● Exercise brief: Retype all the data word for word.

● Provided data:

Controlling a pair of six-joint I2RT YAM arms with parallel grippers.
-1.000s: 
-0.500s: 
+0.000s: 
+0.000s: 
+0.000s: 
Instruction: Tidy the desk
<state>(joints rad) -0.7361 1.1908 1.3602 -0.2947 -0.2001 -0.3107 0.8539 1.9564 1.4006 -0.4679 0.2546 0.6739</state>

● Exercise solution:
Controlling a pair of six-joint I2RT YAM arms with parallel grippers.
-1.000s: 
-0.500s: 
+0.000s: 
+0.000s: 
+0.000s: 
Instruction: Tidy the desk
<state>(joints rad) -0.7361 1.1908 1.3602 -0.2947 -0.2001 -0.3107 0.8539 1.9564 1.4006 -0.4679 0.2546 0.6739</state>

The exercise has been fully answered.